Una deuda de 20.000 millones asfixia al líder tecnológico

27.11.2015 | 02:35

Abengoa, la multinacional andaluza que se encaramó a posiciones de liderazgo mundial en el ámbito de la ingeniería, las energías renovables y el medio ambiente, y que ayer solicitó el mayor preconcurso de acreedores de la historia empresarial española, dispone de cuatro meses para renegociar una deuda asfixiante y evitar el concurso.

Con 26.000 trabajadores en 80 países (7.000 en España), Abengoa no sólo es un gigante global en los sectores en los que opera, sino que logró convertirse en una referencia tecnológica de vanguardia y en uno de los estandartes de la capacidad española para innovar, internacionalizarse y competir en negocios con alto valor añadido y considerados de futuro, como el medio ambiente y las energías renovables, en las que España fue elogiada en 2009 por el presidente de EE UU, Barack Obama, como ejemplo a seguir.

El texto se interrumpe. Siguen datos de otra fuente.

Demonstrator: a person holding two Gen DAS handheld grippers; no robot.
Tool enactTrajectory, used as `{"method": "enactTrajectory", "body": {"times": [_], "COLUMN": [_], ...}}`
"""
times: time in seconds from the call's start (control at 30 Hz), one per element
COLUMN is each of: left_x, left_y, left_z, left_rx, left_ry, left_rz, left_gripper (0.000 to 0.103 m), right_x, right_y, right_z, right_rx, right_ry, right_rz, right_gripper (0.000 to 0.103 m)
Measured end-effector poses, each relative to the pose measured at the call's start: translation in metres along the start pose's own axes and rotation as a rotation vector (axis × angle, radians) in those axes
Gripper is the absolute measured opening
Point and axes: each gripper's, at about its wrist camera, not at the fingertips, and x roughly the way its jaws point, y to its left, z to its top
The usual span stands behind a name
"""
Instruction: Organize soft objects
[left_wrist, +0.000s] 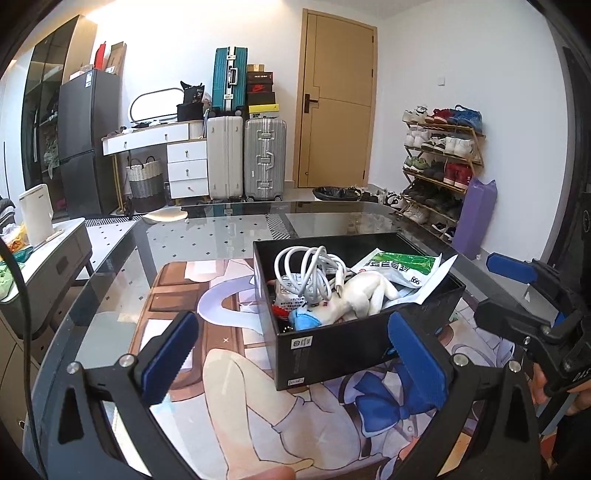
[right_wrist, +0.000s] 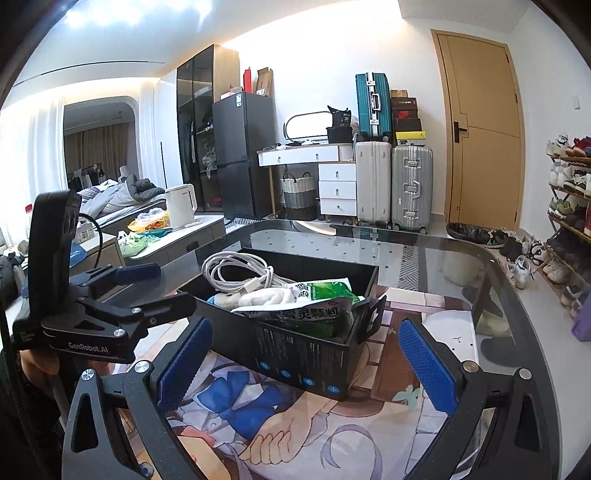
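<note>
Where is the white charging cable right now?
The white cable lies coiled inside the black box on the glass table, at the box's far-left end in the left wrist view, beside the plush toy and green packet.

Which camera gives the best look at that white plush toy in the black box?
The left wrist view: the white plush toy lies exposed inside the black box. In the right wrist view, the green packet covers most of it.

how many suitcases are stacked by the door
3: a teal suitcase standing on top of a white suitcase, and a silver suitcase beside the white one. Others may be hidden behind.
</note>
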Motion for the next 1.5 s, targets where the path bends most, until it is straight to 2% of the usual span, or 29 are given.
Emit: {"method": "enactTrajectory", "body": {"times": [0.37, 1.5], "left_x": [-0.001, -0.005], "left_y": [0.0, -0.002], "left_z": [0.0, 0.0], "left_rx": [-0.004, -0.004], "left_ry": [-0.003, -0.018], "left_rz": [0.009, 0.011], "left_gripper": [0.103, 0.103], "right_x": [-0.007, -0.011], "right_y": [-0.001, -0.002], "right_z": [-0.001, -0.002], "right_rx": [-0.008, -0.015], "right_ry": [-0.033, -0.053], "right_rz": [0.006, 0.012], "right_gripper": [0.102, 0.102]}}
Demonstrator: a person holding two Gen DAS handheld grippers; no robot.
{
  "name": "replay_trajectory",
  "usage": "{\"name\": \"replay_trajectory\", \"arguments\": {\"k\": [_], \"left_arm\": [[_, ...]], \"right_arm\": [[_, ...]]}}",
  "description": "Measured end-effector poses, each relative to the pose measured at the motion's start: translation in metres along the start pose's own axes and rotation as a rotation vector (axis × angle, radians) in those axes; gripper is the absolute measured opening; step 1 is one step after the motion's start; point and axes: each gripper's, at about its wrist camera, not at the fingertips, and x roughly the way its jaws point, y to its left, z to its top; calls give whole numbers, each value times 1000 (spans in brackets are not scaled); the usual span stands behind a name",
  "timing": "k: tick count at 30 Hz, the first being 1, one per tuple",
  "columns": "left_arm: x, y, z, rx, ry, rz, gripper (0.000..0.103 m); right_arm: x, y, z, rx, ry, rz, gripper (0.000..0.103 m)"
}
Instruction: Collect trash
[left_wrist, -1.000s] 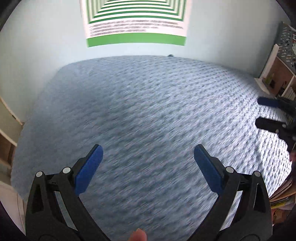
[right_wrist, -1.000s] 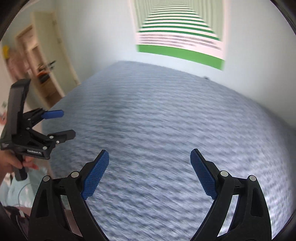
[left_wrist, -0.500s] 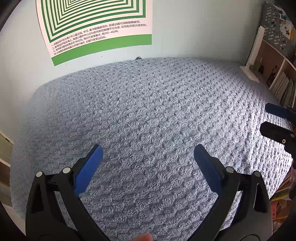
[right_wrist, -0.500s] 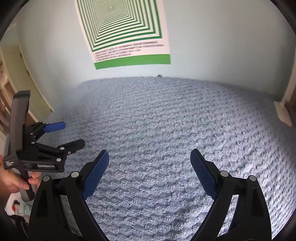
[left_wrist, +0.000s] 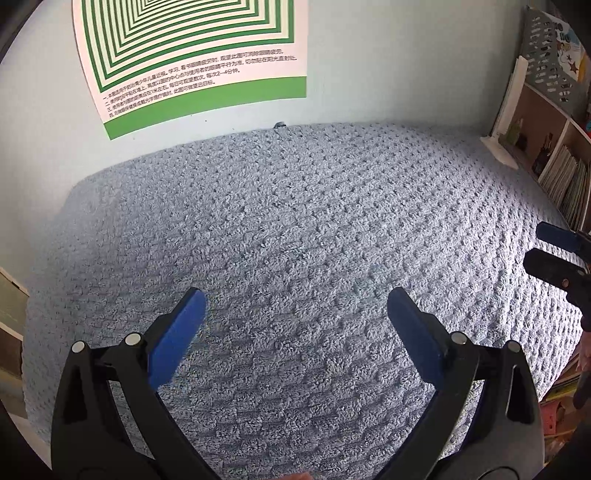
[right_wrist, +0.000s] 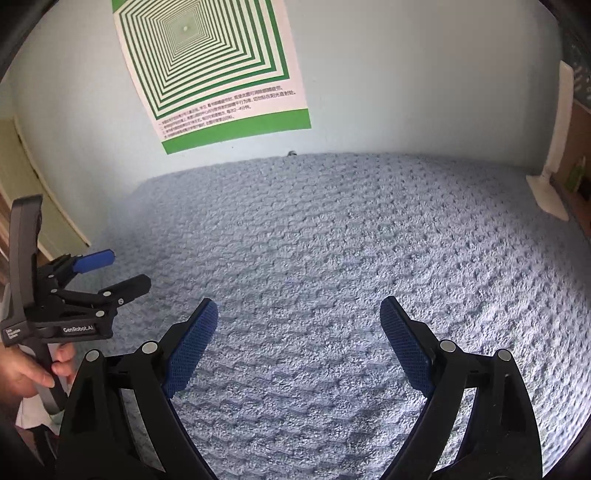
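No trash shows in either view. A blue-grey knitted blanket (left_wrist: 295, 236) covers the surface ahead and also fills the right wrist view (right_wrist: 351, 240). My left gripper (left_wrist: 295, 302) is open and empty above the blanket; it also shows at the left of the right wrist view (right_wrist: 122, 271), held in a hand. My right gripper (right_wrist: 299, 314) is open and empty above the blanket; its fingertips (left_wrist: 550, 266) show at the right edge of the left wrist view.
A green-and-white poster (left_wrist: 192, 55) hangs on the pale wall behind the blanket. A bookshelf (left_wrist: 554, 155) with books stands at the right. A white stand (right_wrist: 550, 192) sits at the blanket's far right corner. Wooden furniture (right_wrist: 33, 206) is at the left.
Both views have swung up and steadied, from motion blur to sharp. The poster now shows more fully. Both grippers stay open.
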Motion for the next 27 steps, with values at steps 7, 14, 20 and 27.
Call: {"name": "replay_trajectory", "arguments": {"k": [7, 14, 20, 27], "left_arm": [[3, 9, 4, 0, -6, 5, 96], [10, 12, 5, -10, 5, 0, 96], [13, 9, 5, -4, 12, -18, 96], [15, 10, 5, -5, 14, -15, 96]], "right_arm": [[2, -1, 8, 21, -18, -10, 89], [5, -1, 10, 19, -7, -19, 89], [8, -1, 9, 18, 6, -24, 89], [10, -2, 9, 28, 4, -19, 89]]}}
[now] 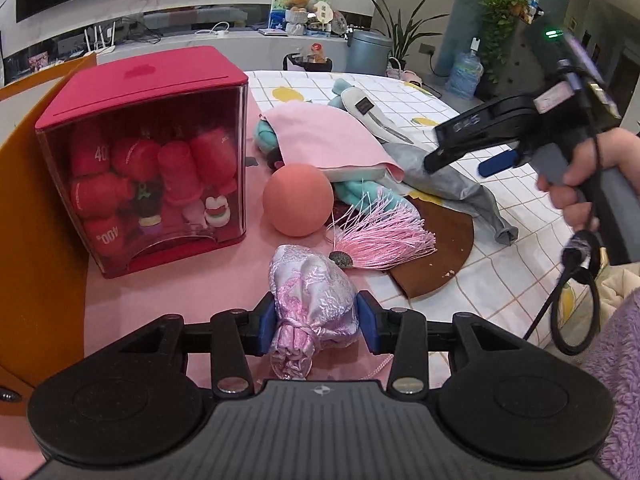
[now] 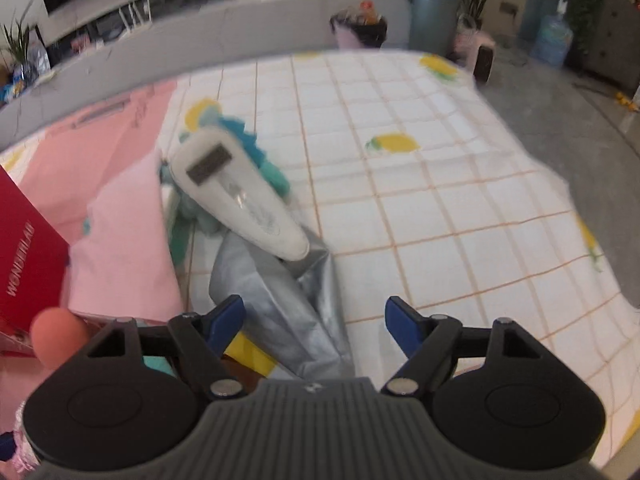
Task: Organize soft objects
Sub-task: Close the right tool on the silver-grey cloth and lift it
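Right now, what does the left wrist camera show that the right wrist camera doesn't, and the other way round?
Only the left wrist view shows the left hand-held gripper shut on the satin pouch, the pink tassel and the brown mat. Only the right wrist view shows the right hand-held gripper from behind, open and empty. Both show the silver cloth, white case, orange ball and red box.

left gripper (image 1: 317, 322) jaws clamp a silky pink pouch (image 1: 312, 300) near the red box (image 1: 148, 160)
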Demonstrator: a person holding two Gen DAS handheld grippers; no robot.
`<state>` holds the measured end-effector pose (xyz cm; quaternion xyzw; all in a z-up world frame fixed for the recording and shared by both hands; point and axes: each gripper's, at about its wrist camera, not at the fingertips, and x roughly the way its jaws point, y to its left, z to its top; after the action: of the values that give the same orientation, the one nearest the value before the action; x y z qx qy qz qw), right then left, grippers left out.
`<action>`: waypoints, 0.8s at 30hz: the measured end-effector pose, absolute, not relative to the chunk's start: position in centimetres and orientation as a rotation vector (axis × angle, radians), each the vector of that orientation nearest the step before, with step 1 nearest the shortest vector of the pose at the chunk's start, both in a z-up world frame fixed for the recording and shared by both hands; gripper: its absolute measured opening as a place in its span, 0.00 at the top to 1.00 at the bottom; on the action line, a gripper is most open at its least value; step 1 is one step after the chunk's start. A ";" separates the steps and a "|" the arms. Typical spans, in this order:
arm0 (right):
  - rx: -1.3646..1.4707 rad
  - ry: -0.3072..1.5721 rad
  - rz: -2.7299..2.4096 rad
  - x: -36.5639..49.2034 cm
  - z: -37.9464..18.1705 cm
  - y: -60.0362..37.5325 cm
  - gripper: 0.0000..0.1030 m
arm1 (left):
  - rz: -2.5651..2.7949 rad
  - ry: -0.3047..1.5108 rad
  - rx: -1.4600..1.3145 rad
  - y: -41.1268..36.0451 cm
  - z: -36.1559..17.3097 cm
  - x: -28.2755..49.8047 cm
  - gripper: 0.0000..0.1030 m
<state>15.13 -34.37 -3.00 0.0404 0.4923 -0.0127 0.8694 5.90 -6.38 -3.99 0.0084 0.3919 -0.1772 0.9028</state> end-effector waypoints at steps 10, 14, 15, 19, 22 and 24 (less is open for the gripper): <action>0.148 1.064 0.067 16.9 -4.8 -33.3 0.23 | -0.373 0.819 0.047 -6.7 -4.7 6.1 0.50; 0.019 1.061 0.057 16.6 -4.9 -32.0 0.40 | -0.367 0.824 0.041 -6.7 -4.8 6.2 0.46; -0.015 1.056 0.047 16.4 -4.9 -31.8 0.45 | -0.367 0.822 0.040 -6.7 -4.9 6.1 0.45; -0.040 1.035 0.020 15.8 -4.6 -31.6 0.74 | -0.369 0.809 0.048 -6.8 -5.0 6.1 0.51; -0.071 1.041 0.036 15.1 -4.2 -31.1 0.86 | -0.373 0.802 0.047 -6.7 -4.9 5.9 0.52; -0.097 1.042 0.031 14.4 -3.8 -30.8 0.91 | -0.373 0.802 0.041 -6.6 -4.8 5.9 0.53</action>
<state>14.41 -30.75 -3.77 -0.0461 0.4975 0.0146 0.8661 5.89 -6.61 -4.84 0.0198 0.3881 -0.1803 0.9036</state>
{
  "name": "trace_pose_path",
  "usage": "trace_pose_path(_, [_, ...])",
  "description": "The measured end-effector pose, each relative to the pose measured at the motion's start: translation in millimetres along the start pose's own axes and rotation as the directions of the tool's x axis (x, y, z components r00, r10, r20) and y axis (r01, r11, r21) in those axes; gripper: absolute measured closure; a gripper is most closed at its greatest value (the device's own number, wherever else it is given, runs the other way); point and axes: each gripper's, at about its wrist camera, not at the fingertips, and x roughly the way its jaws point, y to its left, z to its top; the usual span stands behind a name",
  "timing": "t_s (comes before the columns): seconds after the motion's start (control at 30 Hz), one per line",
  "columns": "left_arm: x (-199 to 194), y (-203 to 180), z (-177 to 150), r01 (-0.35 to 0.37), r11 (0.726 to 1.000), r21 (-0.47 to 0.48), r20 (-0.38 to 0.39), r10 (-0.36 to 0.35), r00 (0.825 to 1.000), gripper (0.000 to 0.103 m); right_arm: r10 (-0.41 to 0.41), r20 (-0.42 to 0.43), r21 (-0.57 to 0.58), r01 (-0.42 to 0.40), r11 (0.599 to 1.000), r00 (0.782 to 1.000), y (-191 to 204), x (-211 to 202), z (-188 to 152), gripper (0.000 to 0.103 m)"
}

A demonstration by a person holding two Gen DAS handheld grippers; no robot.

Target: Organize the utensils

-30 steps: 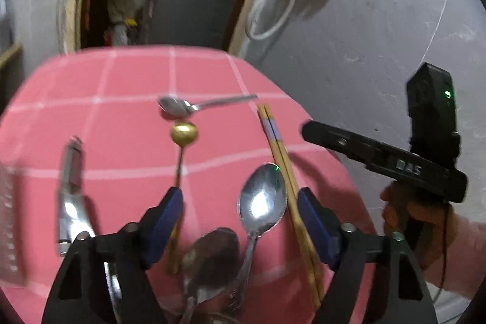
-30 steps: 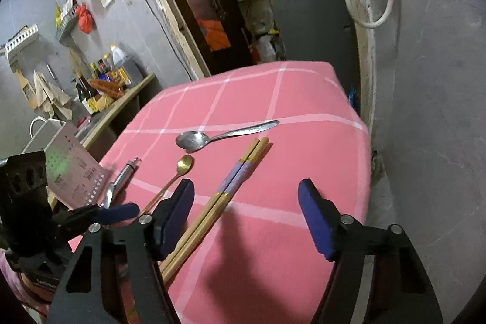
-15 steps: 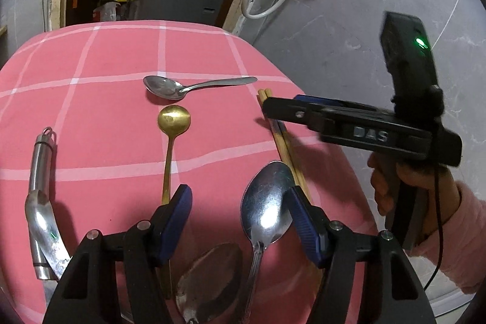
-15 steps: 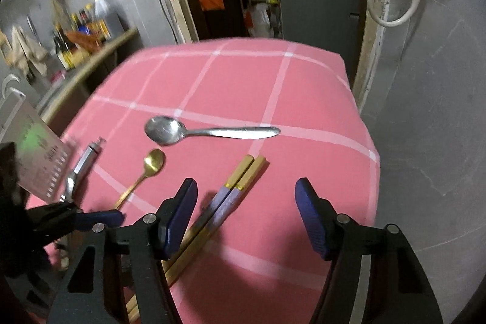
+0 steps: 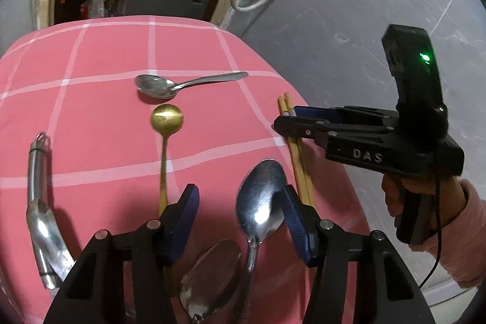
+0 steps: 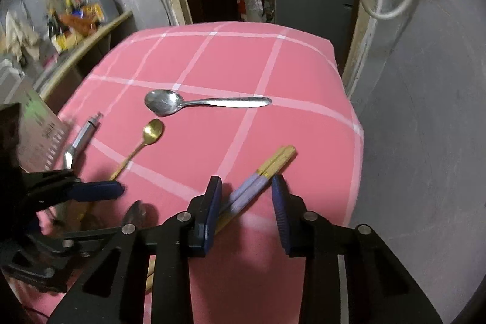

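Blue-padded right gripper has swung over the pair of wooden chopsticks with lilac bands and gold tips since a second ago, jaws closing around them, not yet pinching. So the chopsticks look next to be picked! They lie side by side near the pink checked tablecloth's edge. Left gripper is closing around the large steel spoon, right pad touching its bowl.

right hand-held gripper closing around chopsticks, pink tablecloth
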Motion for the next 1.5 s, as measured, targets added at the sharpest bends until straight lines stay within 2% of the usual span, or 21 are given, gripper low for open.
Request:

Ayer Abengoa siguió su derrumbe en Bolsa, con una caída adicional del 40%, hasta los 0,252 euros por título. Desde el 3 abril, cuando cotizó a 3,417 euros, acumula un desplome del 92,62%.

El estelar crecimiento del grupo fue determinante en sus actuales vicisitudes porque, como muchos otros grupos empresariales, fió su expansión a un endeudamiento galopante a partir de los años 90, cuando la euforia, el optimismo, el crédito abundante y los tipos de interés bajos dibujaron un escenario que se interpretó como la fiesta perfecta, y además sin visos de caducidad. Abengoa debe a los bancos más de 9.000 millones, pero su deuda total suma unos 20.000 millones. Esto fue sostenible mientras los mercados confiaron en su capacidad de pago, pero todo se torció cuando surgieron dudas el año pasado en EE UU sobre su filial Abengoa Yield. A eso se sumó el empeoramiento regulatorio por el Gobierno de las primas de las renovables (aunque España sólo le aporta el 14% del negocio), el hundimiento del precio del petróleo, que compite con las energías renovables; la marcha de su consejero delegado, Manuel Sánchez Ortega, en mayo de este año y las pérdidas de 194 millones hasta septiembre por el saneamiento de Yield, todo lo cual desencadenó la inquietud de los acreedores. El Gobierno descartó ayer el rescate público de la empresa y la financiación del ICO, como pidieron sindicatos e izquierda. La Junta de Andalucía emplazó a la banca a implicarse como España se implicó con ella.